◆ What is needed
Return the whole listing exactly as written.

◆ Available data
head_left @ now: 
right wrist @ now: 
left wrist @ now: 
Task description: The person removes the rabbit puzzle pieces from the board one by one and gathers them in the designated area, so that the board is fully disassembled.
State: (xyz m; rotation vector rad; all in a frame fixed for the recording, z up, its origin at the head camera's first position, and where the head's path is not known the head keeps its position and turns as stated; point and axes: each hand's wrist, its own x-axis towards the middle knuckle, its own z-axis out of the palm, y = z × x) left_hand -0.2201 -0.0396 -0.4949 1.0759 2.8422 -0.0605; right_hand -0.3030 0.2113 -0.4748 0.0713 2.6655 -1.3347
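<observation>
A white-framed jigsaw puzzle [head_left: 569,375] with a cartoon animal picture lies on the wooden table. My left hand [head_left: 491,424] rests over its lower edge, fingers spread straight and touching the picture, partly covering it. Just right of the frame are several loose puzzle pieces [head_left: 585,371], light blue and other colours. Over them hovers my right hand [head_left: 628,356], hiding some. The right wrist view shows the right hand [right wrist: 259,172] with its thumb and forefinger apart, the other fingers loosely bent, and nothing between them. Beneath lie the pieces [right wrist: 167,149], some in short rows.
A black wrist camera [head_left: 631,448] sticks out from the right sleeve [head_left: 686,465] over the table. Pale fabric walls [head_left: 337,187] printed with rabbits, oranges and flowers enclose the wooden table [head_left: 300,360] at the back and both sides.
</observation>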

◆ Exercise result
head_left @ now: 
right wrist @ now: 
left wrist @ now: 
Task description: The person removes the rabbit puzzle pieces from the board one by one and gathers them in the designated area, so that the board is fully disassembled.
State: (xyz m; rotation vector rad; all in a frame fixed for the recording, z up, its origin at the head camera's first position, and where the head's path is not known the head keeps its position and turns as stated; point and axes: each hand's wrist, its own x-axis towards the middle knuckle, its own z-axis out of the palm, y = z × x) left_hand -0.2201 -0.0396 -0.4949 1.0759 2.8422 -0.0605; right_hand -0.3030 0.2113 -0.4748 0.0713 2.6655 -1.3347
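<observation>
A white-framed jigsaw puzzle [head_left: 569,375] with a cartoon animal picture lies on the wooden table. My left hand [head_left: 491,424] rests over its lower edge, fingers spread straight and touching the picture, partly covering it. Just right of the frame are several loose puzzle pieces [head_left: 585,371], light blue and other colours. Over them hovers my right hand [head_left: 628,356], hiding some. The right wrist view shows the right hand [right wrist: 259,172] with its thumb and forefinger apart, the other fingers loosely bent, and nothing between them. Beneath lie the pieces [right wrist: 167,149], some in short rows.
A black wrist camera [head_left: 631,448] sticks out from the right sleeve [head_left: 686,465] over the table. Pale fabric walls [head_left: 337,187] printed with rabbits, oranges and flowers enclose the wooden table [head_left: 300,360] at the back and both sides.
</observation>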

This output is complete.